> **AVAILABLE DATA**
========================================================================

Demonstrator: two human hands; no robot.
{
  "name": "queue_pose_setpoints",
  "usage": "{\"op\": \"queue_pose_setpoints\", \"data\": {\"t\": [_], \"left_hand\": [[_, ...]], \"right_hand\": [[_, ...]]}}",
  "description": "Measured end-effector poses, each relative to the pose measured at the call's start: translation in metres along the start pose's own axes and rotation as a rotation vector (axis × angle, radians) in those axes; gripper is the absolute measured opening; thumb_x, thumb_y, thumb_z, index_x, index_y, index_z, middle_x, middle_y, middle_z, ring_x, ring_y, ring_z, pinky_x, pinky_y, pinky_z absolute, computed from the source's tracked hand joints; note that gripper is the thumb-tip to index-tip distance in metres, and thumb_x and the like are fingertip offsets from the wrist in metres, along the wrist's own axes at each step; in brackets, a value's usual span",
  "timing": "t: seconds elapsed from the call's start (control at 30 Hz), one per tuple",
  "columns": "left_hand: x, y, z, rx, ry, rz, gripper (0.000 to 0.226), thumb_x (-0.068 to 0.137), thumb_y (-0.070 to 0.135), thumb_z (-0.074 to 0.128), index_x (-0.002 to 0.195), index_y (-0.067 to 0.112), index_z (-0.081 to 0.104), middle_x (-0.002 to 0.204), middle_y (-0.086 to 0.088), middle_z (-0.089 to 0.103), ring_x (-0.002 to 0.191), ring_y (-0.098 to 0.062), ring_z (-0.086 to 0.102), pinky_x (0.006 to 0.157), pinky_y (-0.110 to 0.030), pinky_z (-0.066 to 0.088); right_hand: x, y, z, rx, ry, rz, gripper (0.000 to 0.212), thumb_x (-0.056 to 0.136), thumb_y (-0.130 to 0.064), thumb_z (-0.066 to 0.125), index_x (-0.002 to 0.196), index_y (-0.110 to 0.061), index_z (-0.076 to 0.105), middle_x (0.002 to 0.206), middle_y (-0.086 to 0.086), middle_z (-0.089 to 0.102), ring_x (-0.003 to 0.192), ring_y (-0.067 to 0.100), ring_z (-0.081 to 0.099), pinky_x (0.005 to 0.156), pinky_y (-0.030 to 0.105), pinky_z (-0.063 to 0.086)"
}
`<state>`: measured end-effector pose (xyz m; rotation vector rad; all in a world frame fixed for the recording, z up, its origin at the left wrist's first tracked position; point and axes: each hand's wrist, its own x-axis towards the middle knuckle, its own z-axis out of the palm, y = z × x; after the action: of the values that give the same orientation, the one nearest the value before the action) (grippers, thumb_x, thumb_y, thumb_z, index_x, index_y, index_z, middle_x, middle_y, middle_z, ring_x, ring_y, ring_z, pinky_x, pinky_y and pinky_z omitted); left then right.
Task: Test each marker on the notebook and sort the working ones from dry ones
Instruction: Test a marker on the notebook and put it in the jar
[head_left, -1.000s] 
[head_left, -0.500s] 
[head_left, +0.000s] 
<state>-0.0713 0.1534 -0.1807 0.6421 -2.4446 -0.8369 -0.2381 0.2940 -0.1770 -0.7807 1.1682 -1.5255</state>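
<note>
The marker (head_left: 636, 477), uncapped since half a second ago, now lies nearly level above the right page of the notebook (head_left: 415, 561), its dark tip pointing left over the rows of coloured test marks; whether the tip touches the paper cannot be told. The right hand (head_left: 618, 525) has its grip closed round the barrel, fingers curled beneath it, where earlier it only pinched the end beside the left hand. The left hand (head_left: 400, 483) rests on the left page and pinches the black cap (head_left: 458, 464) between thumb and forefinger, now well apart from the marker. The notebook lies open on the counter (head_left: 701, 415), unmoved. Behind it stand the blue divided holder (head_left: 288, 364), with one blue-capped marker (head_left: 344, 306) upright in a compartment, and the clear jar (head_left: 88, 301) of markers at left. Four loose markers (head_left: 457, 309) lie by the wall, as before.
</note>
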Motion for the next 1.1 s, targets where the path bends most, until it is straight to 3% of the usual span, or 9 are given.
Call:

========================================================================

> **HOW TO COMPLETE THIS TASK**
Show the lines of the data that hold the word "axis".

> **ANSWER FOR THIS EXERCISE**
  "description": "Measured end-effector poses, each relative to the pose measured at the call's start: translation in metres along the start pose's own axes and rotation as a rotation vector (axis × angle, radians) in those axes; gripper is the absolute measured opening; thumb_x, thumb_y, thumb_z, index_x, index_y, index_z, middle_x, middle_y, middle_z, ring_x, ring_y, ring_z, pinky_x, pinky_y, pinky_z absolute, computed from the source's tracked hand joints; note that gripper is the thumb-tip to index-tip distance in metres, and thumb_x and the like are fingertip offsets from the wrist in metres, along the wrist's own axes at each step; in brackets, a value's usual span",
`<state>`: measured end-effector pose (xyz m; rotation vector rad; all in a world frame fixed for the recording, z up, its origin at the left wrist's first tracked position; point and axes: each hand's wrist, its own x-axis towards the middle knuckle, its own z-axis out of the palm, y = z × x; after the action: of the values that give the same orientation, the one nearest the value before the action) (grippers, thumb_x, thumb_y, thumb_z, index_x, index_y, index_z, middle_x, middle_y, middle_z, ring_x, ring_y, ring_z, pinky_x, pinky_y and pinky_z omitted); left then right.

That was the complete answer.